To survive a motion to dismiss, a complaint must contain sufficient factual matter, accepted as true, to "state a claim to relief that is plausible on its face." Id., at 570, 127 S.Ct. 1955. A claim has facial plausibility when the plaintiff pleads factual content that allows the court to draw the reasonable inference that the defendant is liable for the misconduct alleged. Id., at 556,
127 S.Ct 1955. The plausibility standard is not akin to a "probability requirement," but it asks for more than a sheer possibility that a defendant has acted unlawfully. Ibid. Where a complaint pleads facts that are "merely consistent with" a defendant's liability, it "stops short of the line between possibility and plausibility of 'entitlement to relief.' " Id., at 557, 127 S.Ct. 1955 (brackets omitted).
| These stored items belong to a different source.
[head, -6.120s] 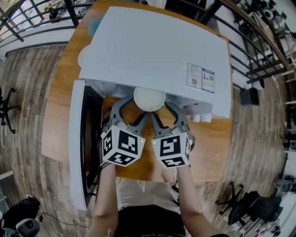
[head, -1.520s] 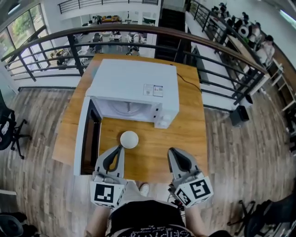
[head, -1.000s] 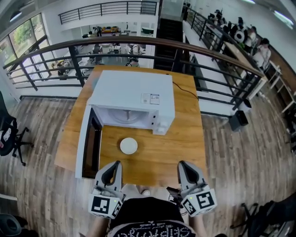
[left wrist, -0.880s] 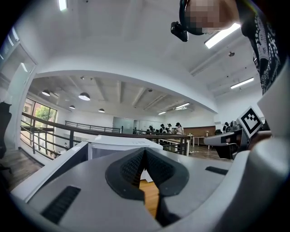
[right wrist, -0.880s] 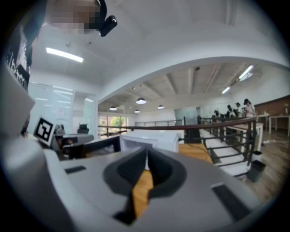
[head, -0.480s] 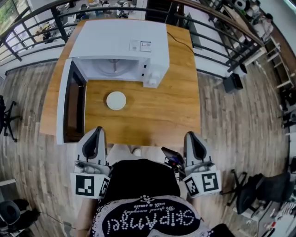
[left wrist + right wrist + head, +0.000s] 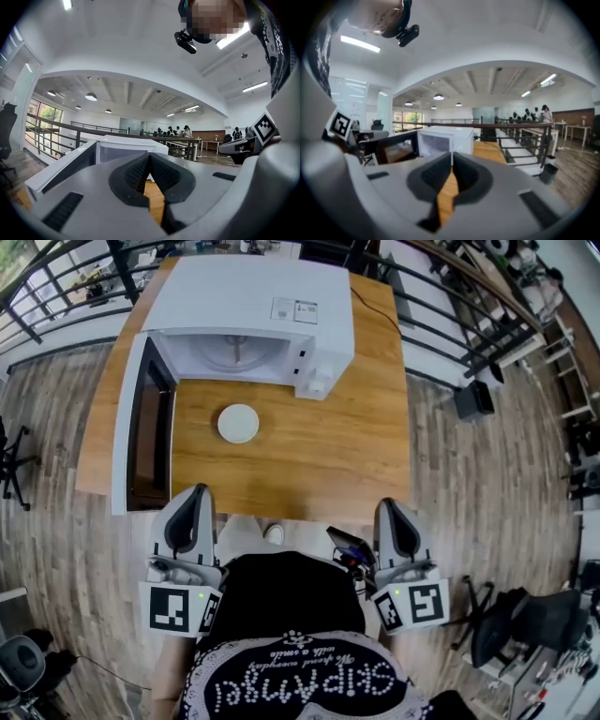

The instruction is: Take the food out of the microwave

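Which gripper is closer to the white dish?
The left gripper: the white dish lies ahead of it, near the open microwave door; the right gripper is farther off.

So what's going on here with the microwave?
A person stands at the wooden table holding the left gripper and right gripper, both shut and empty, near its front edge. The microwave stands with its door open, and a round white dish sits on the table in front of it, apart from both grippers.

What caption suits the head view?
Open microwave, white dish on table before it; left gripper and right gripper shut, empty.
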`<state>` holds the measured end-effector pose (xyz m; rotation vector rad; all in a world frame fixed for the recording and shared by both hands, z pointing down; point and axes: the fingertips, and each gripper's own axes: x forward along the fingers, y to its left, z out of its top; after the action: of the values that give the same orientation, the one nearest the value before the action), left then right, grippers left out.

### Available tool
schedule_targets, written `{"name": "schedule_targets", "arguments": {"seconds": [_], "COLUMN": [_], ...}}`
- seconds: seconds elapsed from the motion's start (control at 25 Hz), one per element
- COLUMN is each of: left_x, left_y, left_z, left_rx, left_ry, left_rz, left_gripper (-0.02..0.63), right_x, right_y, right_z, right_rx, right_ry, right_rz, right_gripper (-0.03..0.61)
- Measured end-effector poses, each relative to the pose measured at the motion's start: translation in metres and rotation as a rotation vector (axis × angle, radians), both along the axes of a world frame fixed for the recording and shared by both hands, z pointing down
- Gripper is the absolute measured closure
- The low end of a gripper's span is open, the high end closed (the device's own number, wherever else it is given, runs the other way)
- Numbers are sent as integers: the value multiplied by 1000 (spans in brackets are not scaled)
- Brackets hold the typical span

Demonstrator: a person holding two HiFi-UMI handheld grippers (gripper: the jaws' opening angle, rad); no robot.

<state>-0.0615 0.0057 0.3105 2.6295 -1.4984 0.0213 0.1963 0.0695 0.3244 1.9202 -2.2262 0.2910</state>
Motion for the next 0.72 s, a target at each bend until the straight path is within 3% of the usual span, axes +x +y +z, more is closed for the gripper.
{"name": "schedule_targets", "arguments": {"seconds": [0.72], "left_x": [-3], "left_y": [11], "left_z": [0], "left_rx": [2], "left_ry": [0], "left_rz": [-9], "left_gripper": [581], "right_x": [-6], "right_y": [5], "right_z": [-1], "right_rx": [-6], "right_ry": [27], "right_rz": [-25], "right_gripper": [543]}}
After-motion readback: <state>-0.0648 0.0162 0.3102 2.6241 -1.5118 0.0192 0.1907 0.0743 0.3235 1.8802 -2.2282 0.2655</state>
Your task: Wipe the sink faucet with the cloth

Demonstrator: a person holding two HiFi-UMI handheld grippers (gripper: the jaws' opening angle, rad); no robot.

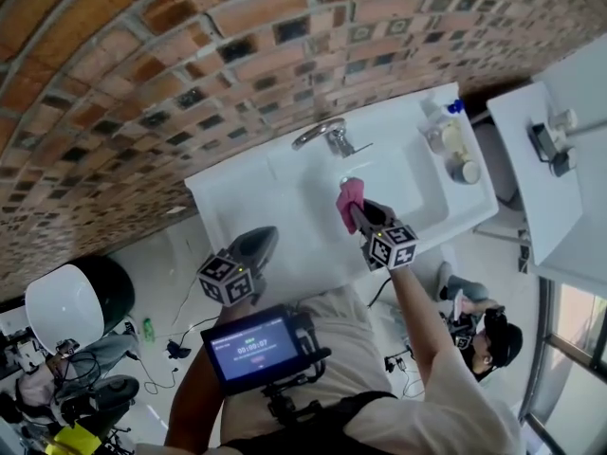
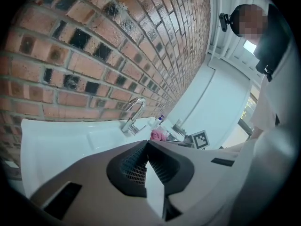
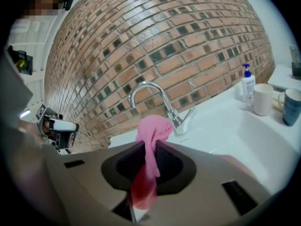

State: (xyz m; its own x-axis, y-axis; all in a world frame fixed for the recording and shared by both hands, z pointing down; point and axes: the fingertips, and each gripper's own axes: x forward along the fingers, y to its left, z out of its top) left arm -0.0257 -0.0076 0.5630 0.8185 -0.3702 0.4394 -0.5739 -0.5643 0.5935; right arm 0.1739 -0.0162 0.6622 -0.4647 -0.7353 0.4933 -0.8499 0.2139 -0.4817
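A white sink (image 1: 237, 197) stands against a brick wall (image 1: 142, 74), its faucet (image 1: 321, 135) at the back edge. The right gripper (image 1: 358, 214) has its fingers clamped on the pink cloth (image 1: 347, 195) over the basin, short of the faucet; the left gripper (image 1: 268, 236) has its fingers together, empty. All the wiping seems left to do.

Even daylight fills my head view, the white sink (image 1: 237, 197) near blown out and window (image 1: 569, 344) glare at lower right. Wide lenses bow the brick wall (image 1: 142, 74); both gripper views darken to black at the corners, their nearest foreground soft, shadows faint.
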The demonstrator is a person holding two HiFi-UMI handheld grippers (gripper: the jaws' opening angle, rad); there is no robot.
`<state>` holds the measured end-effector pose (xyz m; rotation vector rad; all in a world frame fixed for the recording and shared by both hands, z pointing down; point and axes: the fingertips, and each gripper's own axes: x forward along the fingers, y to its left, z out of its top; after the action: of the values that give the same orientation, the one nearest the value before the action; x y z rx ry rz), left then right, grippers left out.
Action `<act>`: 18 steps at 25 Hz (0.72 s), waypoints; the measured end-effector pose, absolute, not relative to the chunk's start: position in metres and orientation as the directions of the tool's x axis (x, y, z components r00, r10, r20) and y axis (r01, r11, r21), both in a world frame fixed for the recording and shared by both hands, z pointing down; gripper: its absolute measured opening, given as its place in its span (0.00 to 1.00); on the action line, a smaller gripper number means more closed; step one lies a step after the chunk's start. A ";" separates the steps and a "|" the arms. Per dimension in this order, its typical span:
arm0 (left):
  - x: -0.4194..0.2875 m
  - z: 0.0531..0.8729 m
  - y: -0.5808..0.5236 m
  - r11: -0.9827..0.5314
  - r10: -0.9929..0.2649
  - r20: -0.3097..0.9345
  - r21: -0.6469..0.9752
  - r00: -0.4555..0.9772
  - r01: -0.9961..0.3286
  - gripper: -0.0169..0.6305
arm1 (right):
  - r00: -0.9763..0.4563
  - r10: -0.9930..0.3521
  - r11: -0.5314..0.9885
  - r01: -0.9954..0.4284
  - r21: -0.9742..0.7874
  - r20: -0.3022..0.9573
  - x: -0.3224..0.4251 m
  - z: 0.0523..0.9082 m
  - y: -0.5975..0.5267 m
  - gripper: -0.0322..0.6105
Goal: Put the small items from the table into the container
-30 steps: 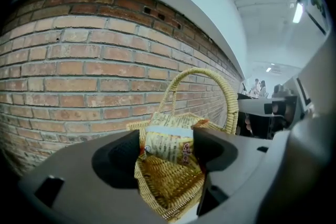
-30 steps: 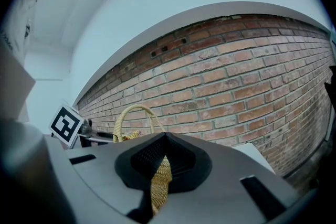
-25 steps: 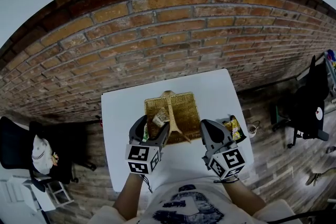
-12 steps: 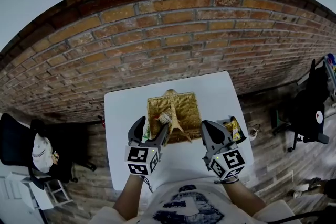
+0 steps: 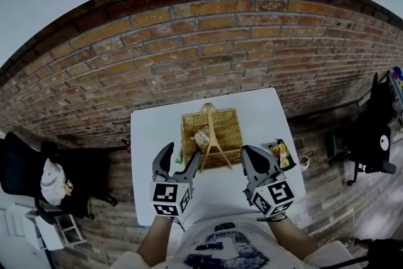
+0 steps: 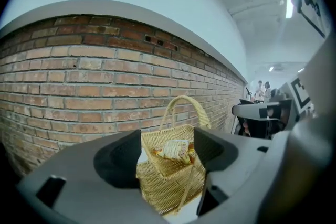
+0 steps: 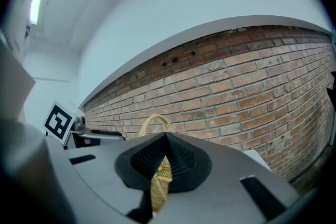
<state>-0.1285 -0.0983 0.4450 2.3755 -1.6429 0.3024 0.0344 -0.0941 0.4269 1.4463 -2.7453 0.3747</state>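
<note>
Only the head view shows packets (image 5: 280, 153) right of the basket (image 5: 228, 135); fingers of the left gripper (image 5: 181, 151) are wide, empty and closing, those of the right gripper (image 5: 250, 152) together.

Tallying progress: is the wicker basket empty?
No, a snack packet lies inside the wicker basket in the left gripper view.

Bright, even light in all 3 views; strong fisheye bending, possibly soft edges.
</note>
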 end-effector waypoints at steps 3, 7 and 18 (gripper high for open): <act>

The Court finds that the Plaintiff's Complaint fails to state plausible claims for relief under either 11 U.S.C. § 523(a)(2)(A) or (a)(6). The Plaintiff's claims arise out of breach of contract. Although the Plaintiff legitimately is aggrieved by the Defendant's conduct, not every breach of contract rises to the level of fraud or an intentional tort so that an exception to discharge results. Moreover, the Plaintiff's situation is simply not analogous to the case of Vaks v. Grenier (In re Grenier), No. 06-14825-JNF, 2009 WL 763352 (Bankr. D. Mass. March 19, 2009), which she cites. In that case, the contractor made false representations that he was a registered home improvement contractor, which led to a criminal conviction; that he had paid for supplies and materials with payments he had received from the Plaintiffs; and that he was holding money on their behalf for future purchases of materials and supplies; and that they had bounced a check which they had given to him, requiring a replacement check. Those types of egregious misrepresentations were not established in this case.
VI. CONCLUSION
In view of the foregoing, the Court shall enter an order granting the Defendant's Motion for Summary Judgment. Even accepting all the Plaintiff's allegations in her Complaint as true, as well as the allegations in her Response to the Defendant's Motion for Summary Judgment and her Affidavit, those allegations do not create any genuine issues of material fact that would preclude the entry of summary judgment. The Court is compelled to find that the Plaintiff has failed to satisfy her burden of establishing the existence of genuine issues of material fact. Thus, the Defendant is entitled to judgment on both counts of the Plaintiff's Complaint.
Alternatively, the Court finds that the Plaintiff failed to satisfy the legal standard applicable to withstand dismissal of her Complaints for failure to state claims that are facially plausible, particularly with respect to her claim that the Defendant intended to willfully and maliciously injure her or the Property. See Ascroft v. Iqbal, _____ U.S. ____, 129 S.Ct. 1937 (2009). Accordingly, even were the Court to reserve a decision on the Motion for Summary Judgment, the Court would enter an order dismissing the Complaint for failing to state claims for relief that are facially plausible.